Apart from the names, I found the majority of the main characters to be largely unlikeable and a bit flat.  I did understand them, which is important, but I didn't particularly like most of them.  The one exception was - you probably guessed it already - Peeta.  The boy with the bread, he-whose-name-is the-worst-in-the-entire-series, the one truly good character.  Peeta is the only one whose love is true and unselfish.  (This goes back to the true love post, if you missed it.)  Oh, and I also liked Rue, but she's not really a main character.  I didn't like Katniss.  I understand that she had a shocking amount of hardships to bear, but I still couldn't stand her selfishness.  Most of the time she only does what will help herself, not taking into account anyone else.  The only one she seems to truly love is her sister Prim.  

 The series has a lot of morality problems, even if one leaves out the fact that nudity seems to be entirely acceptable in the world of Panem.   Supposedly the books are meant to protest violence, and to a certain extent I can see that, but the thing is, violence doesn't seem to be protested against if the "good" characters commit it.  Katniss's countless killings.  Gale's ruthless traps that play on human sympathy and charity in order to murder the most people possible.  (One may argue that the traps were not presented in a necessarily good light, but I don't think it was clearly against them, either.)  It's hard to explain it properly without giving away major spoilers, but you probably get the idea.  The books seem to subscribe to the philosophy of the ends justifying the means, which is of course wrong.

 Now for the fun part - style/plot/characterization critiques. (Mwahahahaha...)  The first thing that struck me when I began The Hunger Games was the first person, present tense writing.  It took about a third of the book for me to get used to it.  I'm not necessarily saying it was a bad choice, just different.  It actually makes sense, really, given the action-driven plot.  It adds to the feeling of immediacy in the series.  I don't think it's something I personally would have chosen, but I didn't write the book, so it doesn't matter.  It was quite interesting.  I've never read a book written like that before, so points to Ms. Collins for originality there.  I did find the actual writing to be a bit simplistic and limited, but given the audience and, once again, the plot, that is understandable.  There were some nice descriptions, mostly in the first book, but for the most part the vocabulary was unremarkable.

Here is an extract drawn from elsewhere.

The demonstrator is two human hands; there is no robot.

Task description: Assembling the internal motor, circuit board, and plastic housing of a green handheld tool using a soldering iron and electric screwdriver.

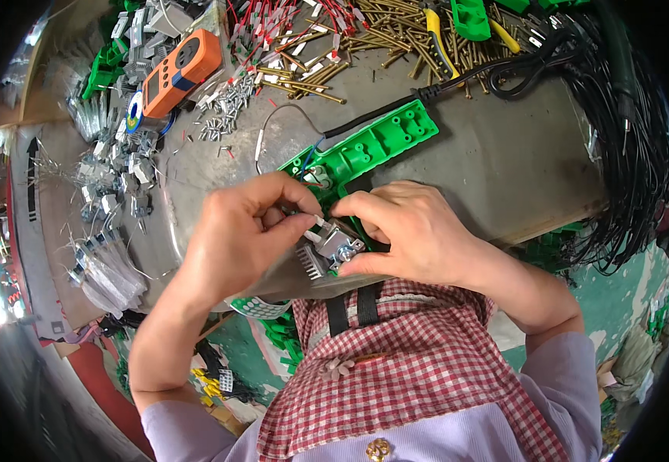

As for the plot, in general it was pretty tight.  I do rather believe in history repeating itself, so I find the idea, mentioned in Mockingjay, of a Panem et Circenses world believable.  The Romans kept it up for a while.  It's not like it's unprecedented, though the Romans didn't use children.  They were not averse to killing entire families, though, if sources are correct, so it makes little difference.  I shudder to think what they would have done with modern technology like that in The Hunger Games.   Anyway, enough with the history lesson.  The one MAJOR problem I have with the plot is District 13.  It's part of what makes the series so depressing: the leaders of the rebellion which is supposed to free Panem don't seem much better than the Capitol.  The monotonous, gray life led by the residents of Thirteen is not something I'd be happy about!  Sure, they're warm and they don't starve to death, but they are allowed no individuality, no self-expression.  Realistically, I doubt people could live like that.  Humans have an all-too-apparent need to express themselves.  Perhaps I am reading into it too much, but by her characterization of Thirteen Ms. Collins seems to degrade humanity into something that needs only the basics of bodily survival - food, clothes, shelter.  At least the Capitol made some twisted sort of concession to beauty, and it did not meddle in the daily life of its subjects.  Thirteen seemed to be, far from a savior, only a new power ready to take total control.  It is very sad.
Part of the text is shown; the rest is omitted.